I stopped giving my students participation grades as soon as I realized that their “participation” in class discussions had almost nothing to do with their engagement with the class material. Some of the smartest and best prepared students were chatty. But others said nothing. Not a peep. All semester. Conversely, some of the worst and least prepared students had a great deal to say in class. There was, I discovered, much to my chagrin, no meaningful relationship between participation and engagement. But there was a meaningful relationship between participation and personality: students who received high participation marks were extroverts (like me), whilst those who received low participation marks were invariably introverts. Alas, I was rewarding extroverted students for being extroverted students, which is manifestly unjust; indeed, it’s not unlike rewarding brown-eyed students for having brown eyes.
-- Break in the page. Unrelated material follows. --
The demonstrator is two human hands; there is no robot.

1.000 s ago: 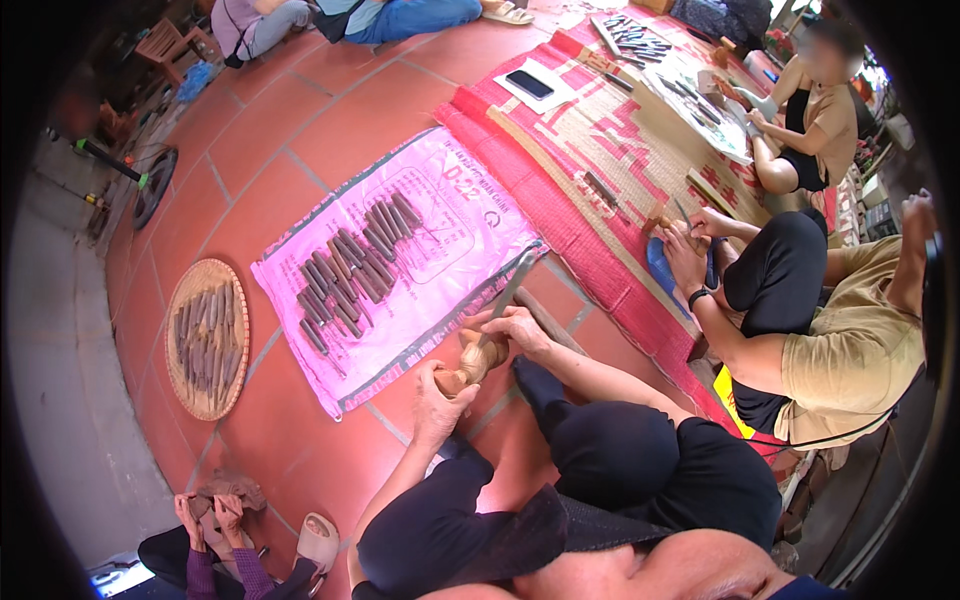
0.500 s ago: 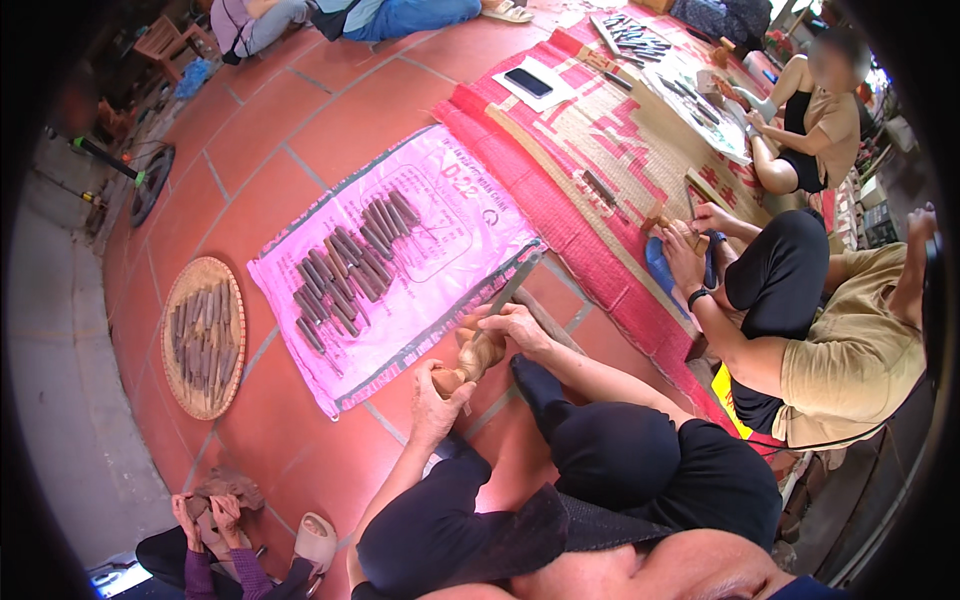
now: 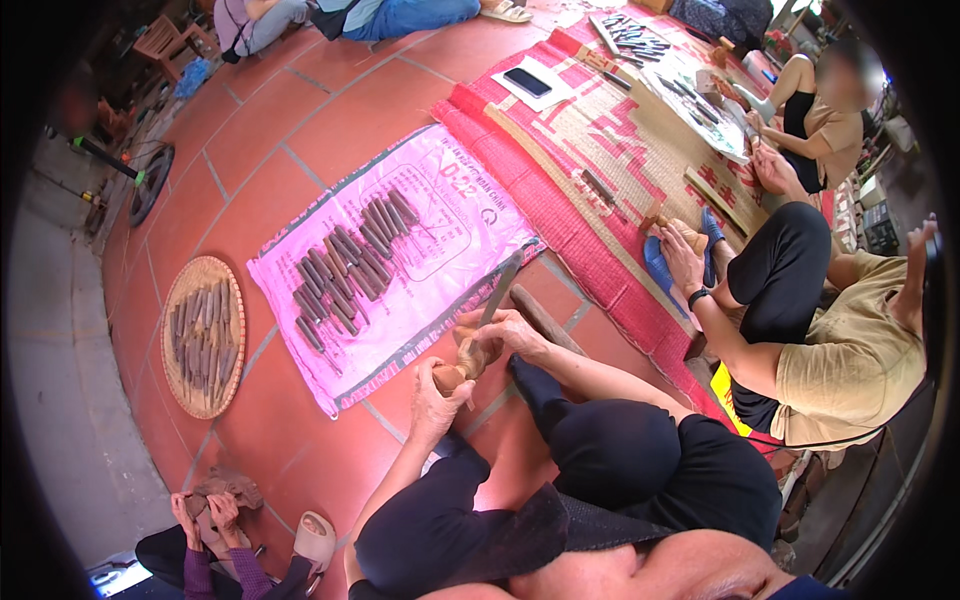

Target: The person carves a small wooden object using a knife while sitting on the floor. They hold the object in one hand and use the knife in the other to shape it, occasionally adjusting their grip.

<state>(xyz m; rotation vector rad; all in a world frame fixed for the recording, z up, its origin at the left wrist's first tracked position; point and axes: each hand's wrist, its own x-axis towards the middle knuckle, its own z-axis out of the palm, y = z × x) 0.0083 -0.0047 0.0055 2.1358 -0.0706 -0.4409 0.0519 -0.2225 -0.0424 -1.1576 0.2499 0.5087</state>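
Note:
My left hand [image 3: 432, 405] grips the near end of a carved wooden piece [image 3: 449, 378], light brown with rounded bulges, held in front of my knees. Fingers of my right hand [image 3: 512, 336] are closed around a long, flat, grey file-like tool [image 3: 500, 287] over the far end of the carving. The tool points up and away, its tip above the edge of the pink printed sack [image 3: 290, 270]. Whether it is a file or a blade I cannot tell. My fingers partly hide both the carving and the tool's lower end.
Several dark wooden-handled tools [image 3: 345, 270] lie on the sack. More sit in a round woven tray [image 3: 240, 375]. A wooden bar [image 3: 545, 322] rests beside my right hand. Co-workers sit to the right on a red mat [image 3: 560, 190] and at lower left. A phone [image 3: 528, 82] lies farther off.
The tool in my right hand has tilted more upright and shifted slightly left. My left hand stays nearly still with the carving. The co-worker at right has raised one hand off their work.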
A charitable observer—trying to make sense of our educational system’s increasing reliance on participation marks, group work, and classroom presentations—might conclude that we think all of our students are going to end up in sales. A cynical observer might conclude that we’re raising a generation of bullshit artists and snake-oil salesmen. Be that as it may, my classes are just as reliant upon the Socratic method as they ever were. They’re still driven by discussion and debate. So this realization hasn’t changed the way I teach my students. But it has changed the way I evaluate them. These days, students do well in my classes because their words are thoughtful, not because they speak them well.